Deseaba visitar a su viejita abuela que vivía en el bosque y a quien ya se le estaba yendo el baifo porque la estaba abicando, y antes de que la espichara quería llevarle una cereta de tunos indios, una lecherita de beletén más una taleguita de gofio misturado, o sea, de trigo y millo que tanto le agradaba a la anciana señora.
Así es que arrancando la penca, la niña se adentró en el bosque con cierto chirgo, pues sabía que el rabo de perinqué y totorata del lobo, confianzudo y de mal tabefe, la espiaba para trincarla y comérsela de enyesque acompañado de una pella de gofio y plátano, dos jareas, un lebrillo de carajacas, papitas arrugadas con mojo encarnado de la puta la madre y una botella de agua de San Roque con gas.
El lobo era un palanquín de aspecto revejido, flaco como una verguilla y un pejiguera siempre dispuesto a jeringar.
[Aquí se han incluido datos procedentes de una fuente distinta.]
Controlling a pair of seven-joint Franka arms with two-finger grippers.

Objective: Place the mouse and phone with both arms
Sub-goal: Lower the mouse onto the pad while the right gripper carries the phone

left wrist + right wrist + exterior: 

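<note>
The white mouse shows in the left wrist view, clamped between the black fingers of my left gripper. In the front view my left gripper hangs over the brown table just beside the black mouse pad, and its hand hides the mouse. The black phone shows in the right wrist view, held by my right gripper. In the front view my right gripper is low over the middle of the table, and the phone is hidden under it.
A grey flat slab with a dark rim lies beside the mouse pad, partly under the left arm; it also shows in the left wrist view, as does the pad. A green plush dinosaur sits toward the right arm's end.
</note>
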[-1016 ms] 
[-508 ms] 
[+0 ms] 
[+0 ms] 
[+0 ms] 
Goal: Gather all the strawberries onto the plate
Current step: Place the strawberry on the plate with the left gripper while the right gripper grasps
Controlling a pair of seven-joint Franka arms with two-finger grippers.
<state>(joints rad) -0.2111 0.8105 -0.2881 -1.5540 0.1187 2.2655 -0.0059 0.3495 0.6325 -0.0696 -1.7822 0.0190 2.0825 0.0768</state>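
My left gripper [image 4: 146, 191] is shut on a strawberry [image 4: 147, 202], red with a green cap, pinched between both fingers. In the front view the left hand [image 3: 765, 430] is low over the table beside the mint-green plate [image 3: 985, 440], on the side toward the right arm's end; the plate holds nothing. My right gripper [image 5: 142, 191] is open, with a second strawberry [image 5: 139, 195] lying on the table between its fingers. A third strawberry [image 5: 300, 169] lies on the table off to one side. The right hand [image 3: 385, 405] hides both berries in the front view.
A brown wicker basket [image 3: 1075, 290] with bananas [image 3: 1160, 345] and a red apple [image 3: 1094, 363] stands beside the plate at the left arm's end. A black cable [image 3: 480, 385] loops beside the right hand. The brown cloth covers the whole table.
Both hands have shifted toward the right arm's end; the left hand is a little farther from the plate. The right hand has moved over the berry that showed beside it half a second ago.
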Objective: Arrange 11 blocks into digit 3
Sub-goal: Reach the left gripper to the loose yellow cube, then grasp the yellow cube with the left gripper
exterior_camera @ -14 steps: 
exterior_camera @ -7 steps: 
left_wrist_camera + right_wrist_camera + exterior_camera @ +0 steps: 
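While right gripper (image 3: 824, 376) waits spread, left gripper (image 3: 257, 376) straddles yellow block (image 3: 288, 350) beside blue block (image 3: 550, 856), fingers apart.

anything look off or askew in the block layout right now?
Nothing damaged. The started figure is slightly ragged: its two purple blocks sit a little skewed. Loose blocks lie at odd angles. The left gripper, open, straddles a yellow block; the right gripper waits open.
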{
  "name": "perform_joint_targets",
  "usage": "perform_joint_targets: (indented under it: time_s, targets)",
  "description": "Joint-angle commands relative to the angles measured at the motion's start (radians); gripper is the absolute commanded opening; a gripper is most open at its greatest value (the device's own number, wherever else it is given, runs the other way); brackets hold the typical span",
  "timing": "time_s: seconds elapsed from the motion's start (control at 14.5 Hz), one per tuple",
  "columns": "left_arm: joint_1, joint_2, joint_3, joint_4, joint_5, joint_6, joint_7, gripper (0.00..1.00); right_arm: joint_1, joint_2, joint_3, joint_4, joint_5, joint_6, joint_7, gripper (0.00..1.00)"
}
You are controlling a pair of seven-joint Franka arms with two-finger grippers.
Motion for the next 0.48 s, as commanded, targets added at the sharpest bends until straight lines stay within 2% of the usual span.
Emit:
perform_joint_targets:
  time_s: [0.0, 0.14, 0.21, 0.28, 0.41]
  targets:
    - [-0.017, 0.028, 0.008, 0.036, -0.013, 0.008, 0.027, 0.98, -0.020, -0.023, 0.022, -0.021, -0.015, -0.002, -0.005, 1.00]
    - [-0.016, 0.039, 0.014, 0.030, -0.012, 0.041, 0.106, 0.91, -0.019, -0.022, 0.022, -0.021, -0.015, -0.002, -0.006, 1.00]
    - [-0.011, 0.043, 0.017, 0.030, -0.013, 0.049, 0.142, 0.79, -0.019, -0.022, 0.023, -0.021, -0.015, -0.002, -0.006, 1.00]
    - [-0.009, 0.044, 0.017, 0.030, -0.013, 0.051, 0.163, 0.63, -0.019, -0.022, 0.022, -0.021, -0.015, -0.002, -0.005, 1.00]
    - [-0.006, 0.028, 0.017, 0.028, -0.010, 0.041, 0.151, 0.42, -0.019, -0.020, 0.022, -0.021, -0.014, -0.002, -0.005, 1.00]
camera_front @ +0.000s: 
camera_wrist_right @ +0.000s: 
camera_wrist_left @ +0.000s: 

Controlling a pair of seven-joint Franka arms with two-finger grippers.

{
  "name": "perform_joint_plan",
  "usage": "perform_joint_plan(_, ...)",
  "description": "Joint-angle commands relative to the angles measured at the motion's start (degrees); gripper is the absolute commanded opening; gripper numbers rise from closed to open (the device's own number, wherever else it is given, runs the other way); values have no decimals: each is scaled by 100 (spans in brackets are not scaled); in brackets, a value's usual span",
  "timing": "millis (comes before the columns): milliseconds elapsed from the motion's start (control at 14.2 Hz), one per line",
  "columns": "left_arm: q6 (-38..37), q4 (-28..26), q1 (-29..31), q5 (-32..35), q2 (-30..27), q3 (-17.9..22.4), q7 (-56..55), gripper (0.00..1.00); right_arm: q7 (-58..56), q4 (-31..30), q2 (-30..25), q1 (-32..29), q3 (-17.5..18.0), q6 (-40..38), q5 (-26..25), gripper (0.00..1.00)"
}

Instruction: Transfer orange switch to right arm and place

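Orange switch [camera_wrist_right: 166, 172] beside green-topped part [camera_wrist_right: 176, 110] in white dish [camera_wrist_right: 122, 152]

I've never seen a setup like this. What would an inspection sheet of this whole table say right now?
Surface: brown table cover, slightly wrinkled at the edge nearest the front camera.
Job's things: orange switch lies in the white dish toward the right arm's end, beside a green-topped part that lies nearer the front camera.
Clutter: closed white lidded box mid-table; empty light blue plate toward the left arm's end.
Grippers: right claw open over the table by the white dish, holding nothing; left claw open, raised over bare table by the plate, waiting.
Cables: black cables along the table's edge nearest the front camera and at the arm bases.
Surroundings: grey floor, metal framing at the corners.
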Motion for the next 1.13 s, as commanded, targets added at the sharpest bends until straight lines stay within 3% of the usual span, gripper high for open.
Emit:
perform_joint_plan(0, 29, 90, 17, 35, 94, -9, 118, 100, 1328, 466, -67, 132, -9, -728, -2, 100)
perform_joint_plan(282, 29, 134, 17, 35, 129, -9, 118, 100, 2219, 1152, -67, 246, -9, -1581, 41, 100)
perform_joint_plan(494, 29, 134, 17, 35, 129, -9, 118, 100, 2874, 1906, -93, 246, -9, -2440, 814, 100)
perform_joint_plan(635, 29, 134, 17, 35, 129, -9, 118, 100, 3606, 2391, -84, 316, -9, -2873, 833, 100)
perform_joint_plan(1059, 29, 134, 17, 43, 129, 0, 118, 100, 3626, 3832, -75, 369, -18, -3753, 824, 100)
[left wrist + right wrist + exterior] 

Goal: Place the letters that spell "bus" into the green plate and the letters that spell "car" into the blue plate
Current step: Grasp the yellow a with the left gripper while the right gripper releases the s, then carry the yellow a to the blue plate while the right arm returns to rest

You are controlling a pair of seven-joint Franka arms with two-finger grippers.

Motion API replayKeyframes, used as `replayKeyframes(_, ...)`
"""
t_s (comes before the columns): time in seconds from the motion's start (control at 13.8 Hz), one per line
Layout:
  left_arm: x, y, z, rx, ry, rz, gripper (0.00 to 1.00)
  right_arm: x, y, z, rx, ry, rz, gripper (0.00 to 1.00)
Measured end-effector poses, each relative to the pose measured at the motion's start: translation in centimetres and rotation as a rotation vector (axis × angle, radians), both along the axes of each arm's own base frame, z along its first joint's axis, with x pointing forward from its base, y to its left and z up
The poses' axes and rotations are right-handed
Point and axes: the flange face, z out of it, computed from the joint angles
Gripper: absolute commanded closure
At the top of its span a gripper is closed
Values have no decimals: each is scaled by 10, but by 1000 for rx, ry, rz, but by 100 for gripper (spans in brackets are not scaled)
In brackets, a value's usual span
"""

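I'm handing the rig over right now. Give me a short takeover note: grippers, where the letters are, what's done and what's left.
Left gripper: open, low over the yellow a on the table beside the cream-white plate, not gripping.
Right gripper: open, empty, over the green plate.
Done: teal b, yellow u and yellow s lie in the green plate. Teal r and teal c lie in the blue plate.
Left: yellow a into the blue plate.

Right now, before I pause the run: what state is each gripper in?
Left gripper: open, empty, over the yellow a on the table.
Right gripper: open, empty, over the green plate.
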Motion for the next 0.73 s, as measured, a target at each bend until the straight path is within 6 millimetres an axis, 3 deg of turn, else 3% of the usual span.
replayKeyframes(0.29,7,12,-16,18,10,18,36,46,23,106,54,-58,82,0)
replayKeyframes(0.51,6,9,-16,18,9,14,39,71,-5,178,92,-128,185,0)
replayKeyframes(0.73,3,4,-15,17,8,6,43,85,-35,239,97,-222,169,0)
Así es que en cuando vio a Caperucita se puso a dar esperridos como un mataperro para asustarla, pero Caperucita, enroñada y con su pachorra de siempre, ante aquel cloquío lo miró de refilón y sin levantarle el gallo le dijo que el que iba a cobrar iba a ser él, que a ella nadie le cogía la camella..., haciéndole fos y continuando su camino sin atorrarse, lo que dejó al laja del lobo margullando en saliva y rezongando de amulamiento por no poder comérsela y empajarse.
El lobo, rascado y de mala tiempla, se acercó al río a refrescarse el totiso y el gaznate por no tener cerca un cafetín para un carajillo, y allí, sentado sobre una piedra, pegó la hebra consigo mismo mientras se comía las uñas hasta las raspas y con el pensamiento trataba a Caperucita de risquera, echona, cocorioco, erizo cachero, trasmallo y no sé cuántos adjetivos a cual más peyorativo.
Emborregado, agoniado y con la matraquilla de querer comérsela, corrió desesperado a casa de la abuelita bajo un chipi-chipi que lo dejó entripado y renqueando de tanto correr. Como era un poco tabaiba, aunque farol y malo como un aguaviva, estornudó cerca de la ventana, con lo cual al oírlo, abuela y nieta, que le escarmenaba el pelo a aquella, cogieron sendos teniques para darle un macanazo y acabar con el guineo ya que no podían verlo ni en pintura y que así se fuera escaldado de una vez por todas.
Los teniques salieron como voladores rabúos por la ventana yendo a caer con geito sobre el zarandajo del lobo que, escarranchado en el suelo, se comía una embozada de fresas para matar el hambre. Como un sanana, enchapado de vergüenza y doblado como una alcayata salió de allí con pronta retirada, mientras Caperucita y su abuelita (que se había olvidado que estaba con la quilla en el marisco y ya para la gueldera) se comieron un cucurucho de helado y roscas de azúcar mientras llenaban la habitación de sopladeras de colores con belingo incluido.